A pay rise is the obvious solution. This would ensure that employee income keeps pace with expenditure but, with businesses coming out of the pandemic in very different states of financial health, it is not an option available to all employers. Carolina Valencia, vice president, HR at Gartner, says: “In the US, we’ve seen some [employers] switching to weekly and even daily pay to help employees get through the crisis. Others are leveraging what they already offer or using their size to add in other benefits at little or no cost.”

Supporting employee health

As health takes such a hit when money is tight, health and wellbeing benefits warrant extra attention. Employee assistance programmes (EAPs) are a particularly important tool, providing advice and support on debt and other financial concerns as well as other areas of mental health and wellbeing.

While an invaluable service, employers need to go beyond simply promoting the EAP helpline number. “Employers need to create an environment where employees feel they can talk about any worries they might have, including financial ones, without fear of repercussions,” says Ambler. “Training line managers and leaders and making sure they’re aware of the tools that are available will help them reach out to staff too.”

Benefits such as health cash plans, dental plans and private medical insurance (PMI) are also proving popular. Where employees might be tempted to skip appointments to save money, these enable them to keep on top of treatment costs. For example, a cash plan can cover the cost of everything from dental and optical check-ups through to prescriptions and physiotherapy.

The value of these benefits, especially in the shadow of the pandemic, means Matthew Gregson, executive director at Howden Employee Benefits and Wellbeing, has seen lots of employers extending private medical insurance (PMI) and cash plans across their workforces, including one client which added 14,000 employees to its PMI scheme.

But it is not necessarily a simple fix, especially on a higher premium medical insurance product. “The tax implications can be a challenge,” explains Gregson “Faced with a P11D tax charge, employees who are struggling as a result of the cost-of-living crisis might be tempted to opt out. With a lower-cost product such as a [health] cash plan, employers should consider speaking to their local tax inspector about covering the tax charge, even if it means cutting back on cover.”

Financial health and wellbeing

Given the money worries many employees are facing, employers are also focusing on financial wellbeing. Martin Parish, director at Aon, says: “We’re seeing more interest in webinars and group sessions on financial education. Understanding the basics can help employees make their money go further, helping to prevent them worrying about their finances.”

For example, a webinar could teach employees about budgeting or show them how to shop around for financial products, such as insurance, telecoms and energy, potentially saving hundreds of pounds a year. “We also work with the employer to make sure they’re aware of all the benefits they have and that they’re promoting them effectively,” adds Parish. “There are plenty of benefits with a financial or budgeting angle. More home working may mean season ticket loans are less popular now but schemes such as [bikes-for-work], electric cars and discounted gym membership can help employees’ budgets stretch further.”

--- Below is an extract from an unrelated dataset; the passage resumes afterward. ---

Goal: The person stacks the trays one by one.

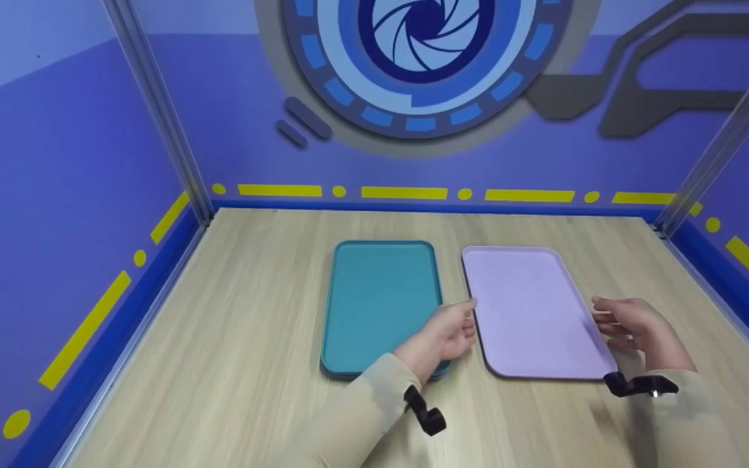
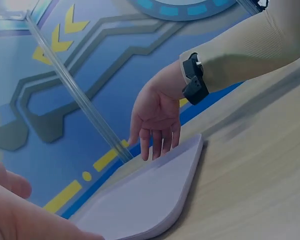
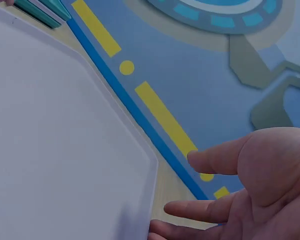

Many products also come with extras that are often overlooked but could offer value to employees when finances are tight. Discount portals, which are often included on health cash plans, are a good example of this. These give money off everything from holidays and gym membership to supermarket shopping. The savings can make a big difference, says Gregson. “Being able to get 8% off the weekly shop or 20p off a litre of fuel can really help an employee,” he adds.

Whether an employer can afford to introduce new benefits or wants to increase the value of existing ones, raising awareness of what is available is key to helping employees feeling the financial squeeze. “Employers need to communicate their benefits in an engaging way,” says Brannan. “They should also speak to employees and find out what support they might value. The cost-of-living crisis is a real opportunity for an employer to engage with staff and show they care.”